DIRECTIONS FOR THIS TASK
Return all of the material that follows, keeping each line exactly as it is.

DATA SECTION
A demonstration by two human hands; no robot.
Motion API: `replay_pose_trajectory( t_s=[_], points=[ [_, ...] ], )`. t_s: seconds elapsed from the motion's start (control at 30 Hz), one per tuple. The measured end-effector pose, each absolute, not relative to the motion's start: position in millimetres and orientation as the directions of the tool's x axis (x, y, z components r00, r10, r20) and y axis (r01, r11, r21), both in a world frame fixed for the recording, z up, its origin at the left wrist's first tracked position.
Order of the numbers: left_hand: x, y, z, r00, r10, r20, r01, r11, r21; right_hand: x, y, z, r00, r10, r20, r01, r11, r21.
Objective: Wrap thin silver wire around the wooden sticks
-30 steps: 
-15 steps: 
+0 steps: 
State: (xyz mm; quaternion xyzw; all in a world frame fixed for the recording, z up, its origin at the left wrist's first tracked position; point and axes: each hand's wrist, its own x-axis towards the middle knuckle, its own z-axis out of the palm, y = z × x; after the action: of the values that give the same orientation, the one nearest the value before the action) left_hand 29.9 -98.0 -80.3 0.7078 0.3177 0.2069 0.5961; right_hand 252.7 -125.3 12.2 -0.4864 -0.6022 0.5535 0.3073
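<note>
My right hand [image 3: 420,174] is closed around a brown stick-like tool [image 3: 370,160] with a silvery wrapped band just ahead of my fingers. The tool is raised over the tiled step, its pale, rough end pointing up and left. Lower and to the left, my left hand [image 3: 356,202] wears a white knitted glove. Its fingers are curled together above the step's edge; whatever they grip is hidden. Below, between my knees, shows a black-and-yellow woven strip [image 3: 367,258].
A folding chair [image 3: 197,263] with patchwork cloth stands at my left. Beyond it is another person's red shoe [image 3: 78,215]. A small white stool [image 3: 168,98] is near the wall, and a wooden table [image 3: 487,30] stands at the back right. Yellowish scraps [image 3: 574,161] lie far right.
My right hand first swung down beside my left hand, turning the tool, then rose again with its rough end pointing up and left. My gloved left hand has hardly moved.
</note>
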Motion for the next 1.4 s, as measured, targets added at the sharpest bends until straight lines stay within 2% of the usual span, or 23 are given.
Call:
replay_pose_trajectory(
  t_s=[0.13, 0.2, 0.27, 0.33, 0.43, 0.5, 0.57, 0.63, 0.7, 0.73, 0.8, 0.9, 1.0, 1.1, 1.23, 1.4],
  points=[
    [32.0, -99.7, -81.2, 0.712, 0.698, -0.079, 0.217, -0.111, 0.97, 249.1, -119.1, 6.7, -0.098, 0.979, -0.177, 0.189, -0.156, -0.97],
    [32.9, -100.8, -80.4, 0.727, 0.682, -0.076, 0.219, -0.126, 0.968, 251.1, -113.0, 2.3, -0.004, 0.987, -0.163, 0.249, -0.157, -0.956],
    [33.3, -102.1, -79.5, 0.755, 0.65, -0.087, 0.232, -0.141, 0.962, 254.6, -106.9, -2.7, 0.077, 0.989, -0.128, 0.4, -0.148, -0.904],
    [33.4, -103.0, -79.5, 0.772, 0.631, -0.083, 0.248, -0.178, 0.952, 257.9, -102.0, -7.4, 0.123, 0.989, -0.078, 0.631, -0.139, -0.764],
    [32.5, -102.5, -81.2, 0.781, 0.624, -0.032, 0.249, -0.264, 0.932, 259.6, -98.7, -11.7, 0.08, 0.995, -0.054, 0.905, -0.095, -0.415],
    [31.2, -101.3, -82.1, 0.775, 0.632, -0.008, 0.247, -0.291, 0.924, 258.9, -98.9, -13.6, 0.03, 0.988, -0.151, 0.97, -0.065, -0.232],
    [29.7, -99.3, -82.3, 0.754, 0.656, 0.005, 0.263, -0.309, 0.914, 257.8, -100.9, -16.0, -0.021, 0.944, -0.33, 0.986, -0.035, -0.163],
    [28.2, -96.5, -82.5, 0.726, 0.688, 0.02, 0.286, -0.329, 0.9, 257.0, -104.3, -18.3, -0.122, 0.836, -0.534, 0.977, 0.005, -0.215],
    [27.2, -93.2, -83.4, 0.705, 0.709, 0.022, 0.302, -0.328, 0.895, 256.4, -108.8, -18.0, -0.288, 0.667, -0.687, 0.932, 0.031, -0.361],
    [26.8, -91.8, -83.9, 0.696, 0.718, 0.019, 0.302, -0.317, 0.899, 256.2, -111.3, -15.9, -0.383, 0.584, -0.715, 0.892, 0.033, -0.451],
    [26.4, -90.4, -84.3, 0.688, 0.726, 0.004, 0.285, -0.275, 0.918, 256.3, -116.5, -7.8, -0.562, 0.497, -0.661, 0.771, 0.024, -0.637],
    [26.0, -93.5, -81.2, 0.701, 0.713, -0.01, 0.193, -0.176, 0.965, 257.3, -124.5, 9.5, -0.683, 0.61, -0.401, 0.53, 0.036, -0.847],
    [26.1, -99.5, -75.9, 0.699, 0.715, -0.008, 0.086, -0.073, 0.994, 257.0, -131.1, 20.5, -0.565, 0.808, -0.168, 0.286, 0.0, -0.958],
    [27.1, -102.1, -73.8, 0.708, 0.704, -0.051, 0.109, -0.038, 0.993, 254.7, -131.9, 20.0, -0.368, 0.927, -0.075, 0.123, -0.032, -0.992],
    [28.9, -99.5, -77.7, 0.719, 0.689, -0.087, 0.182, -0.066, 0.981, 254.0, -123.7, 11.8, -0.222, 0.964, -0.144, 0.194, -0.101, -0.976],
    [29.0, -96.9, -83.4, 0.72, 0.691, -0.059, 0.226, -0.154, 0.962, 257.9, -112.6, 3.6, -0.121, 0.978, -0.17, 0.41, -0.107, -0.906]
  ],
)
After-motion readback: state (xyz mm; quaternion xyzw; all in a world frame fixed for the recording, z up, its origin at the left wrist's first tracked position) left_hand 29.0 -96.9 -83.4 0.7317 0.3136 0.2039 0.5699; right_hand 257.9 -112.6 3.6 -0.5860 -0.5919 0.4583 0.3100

ANSWER FOR THE TASK
A demonstration by two human hands; no robot.
Motion API: `replay_pose_trajectory( t_s=[_], points=[ [_, ...] ], )`. t_s: seconds elapsed from the motion's start (control at 30 Hz), one per tuple. The measured end-effector pose, each absolute, not relative to the motion's start: position in millimetres and orientation as the directions of the tool's x axis (x, y, z components r00, r10, r20) and y axis (r01, r11, r21), both in a world frame fixed for the recording, z up, its origin at the left wrist's first tracked position.
Order of the numbers: left_hand: x, y, z, r00, r10, r20, r01, r11, r21; right_hand: x, y, z, r00, r10, r20, r01, r11, r21.
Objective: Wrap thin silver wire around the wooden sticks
-30 steps: 
-15 steps: 
+0 steps: 
State: (xyz mm; quaternion xyzw; all in a world frame fixed for the recording, z up, its origin at the left wrist's first tracked position; point and axes: each hand's wrist, its own x-axis towards the middle knuckle, its own z-axis out of the palm, y = z × x; after the action: of the values that give the same orientation, the one nearest the value before the action) left_hand 29.9 -98.0 -80.3 0.7078 0.3177 0.2069 0.5961; right_hand 252.7 -125.3 12.2 -0.4864 -0.6022 0.5535 0.3073
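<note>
My right hand [image 3: 420,174] is closed around a brown stick-like tool [image 3: 370,160] with a silvery wrapped band just ahead of my fingers. The tool is raised over the tiled step, its pale, rough end pointing up and left. Lower and to the left, my left hand [image 3: 356,202] wears a white knitted glove. Its fingers are curled together above the step's edge; whatever they grip is hidden. Below, between my knees, shows a black-and-yellow woven strip [image 3: 367,258].
A folding chair [image 3: 197,263] with patchwork cloth stands at my left. Beyond it is another person's red shoe [image 3: 78,215]. A small white stool [image 3: 168,98] is near the wall, and a wooden table [image 3: 487,30] stands at the back right. Yellowish scraps [image 3: 574,161] lie far right.
My right hand first swung down beside my left hand, turning the tool, then rose again with its rough end pointing up and left. My gloved left hand has hardly moved.
</note>
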Motion for the next 1.4 s, as measured, targets added at the sharpest bends until straight lines stay within 2% of the usual span, or 23 are given.
Call:
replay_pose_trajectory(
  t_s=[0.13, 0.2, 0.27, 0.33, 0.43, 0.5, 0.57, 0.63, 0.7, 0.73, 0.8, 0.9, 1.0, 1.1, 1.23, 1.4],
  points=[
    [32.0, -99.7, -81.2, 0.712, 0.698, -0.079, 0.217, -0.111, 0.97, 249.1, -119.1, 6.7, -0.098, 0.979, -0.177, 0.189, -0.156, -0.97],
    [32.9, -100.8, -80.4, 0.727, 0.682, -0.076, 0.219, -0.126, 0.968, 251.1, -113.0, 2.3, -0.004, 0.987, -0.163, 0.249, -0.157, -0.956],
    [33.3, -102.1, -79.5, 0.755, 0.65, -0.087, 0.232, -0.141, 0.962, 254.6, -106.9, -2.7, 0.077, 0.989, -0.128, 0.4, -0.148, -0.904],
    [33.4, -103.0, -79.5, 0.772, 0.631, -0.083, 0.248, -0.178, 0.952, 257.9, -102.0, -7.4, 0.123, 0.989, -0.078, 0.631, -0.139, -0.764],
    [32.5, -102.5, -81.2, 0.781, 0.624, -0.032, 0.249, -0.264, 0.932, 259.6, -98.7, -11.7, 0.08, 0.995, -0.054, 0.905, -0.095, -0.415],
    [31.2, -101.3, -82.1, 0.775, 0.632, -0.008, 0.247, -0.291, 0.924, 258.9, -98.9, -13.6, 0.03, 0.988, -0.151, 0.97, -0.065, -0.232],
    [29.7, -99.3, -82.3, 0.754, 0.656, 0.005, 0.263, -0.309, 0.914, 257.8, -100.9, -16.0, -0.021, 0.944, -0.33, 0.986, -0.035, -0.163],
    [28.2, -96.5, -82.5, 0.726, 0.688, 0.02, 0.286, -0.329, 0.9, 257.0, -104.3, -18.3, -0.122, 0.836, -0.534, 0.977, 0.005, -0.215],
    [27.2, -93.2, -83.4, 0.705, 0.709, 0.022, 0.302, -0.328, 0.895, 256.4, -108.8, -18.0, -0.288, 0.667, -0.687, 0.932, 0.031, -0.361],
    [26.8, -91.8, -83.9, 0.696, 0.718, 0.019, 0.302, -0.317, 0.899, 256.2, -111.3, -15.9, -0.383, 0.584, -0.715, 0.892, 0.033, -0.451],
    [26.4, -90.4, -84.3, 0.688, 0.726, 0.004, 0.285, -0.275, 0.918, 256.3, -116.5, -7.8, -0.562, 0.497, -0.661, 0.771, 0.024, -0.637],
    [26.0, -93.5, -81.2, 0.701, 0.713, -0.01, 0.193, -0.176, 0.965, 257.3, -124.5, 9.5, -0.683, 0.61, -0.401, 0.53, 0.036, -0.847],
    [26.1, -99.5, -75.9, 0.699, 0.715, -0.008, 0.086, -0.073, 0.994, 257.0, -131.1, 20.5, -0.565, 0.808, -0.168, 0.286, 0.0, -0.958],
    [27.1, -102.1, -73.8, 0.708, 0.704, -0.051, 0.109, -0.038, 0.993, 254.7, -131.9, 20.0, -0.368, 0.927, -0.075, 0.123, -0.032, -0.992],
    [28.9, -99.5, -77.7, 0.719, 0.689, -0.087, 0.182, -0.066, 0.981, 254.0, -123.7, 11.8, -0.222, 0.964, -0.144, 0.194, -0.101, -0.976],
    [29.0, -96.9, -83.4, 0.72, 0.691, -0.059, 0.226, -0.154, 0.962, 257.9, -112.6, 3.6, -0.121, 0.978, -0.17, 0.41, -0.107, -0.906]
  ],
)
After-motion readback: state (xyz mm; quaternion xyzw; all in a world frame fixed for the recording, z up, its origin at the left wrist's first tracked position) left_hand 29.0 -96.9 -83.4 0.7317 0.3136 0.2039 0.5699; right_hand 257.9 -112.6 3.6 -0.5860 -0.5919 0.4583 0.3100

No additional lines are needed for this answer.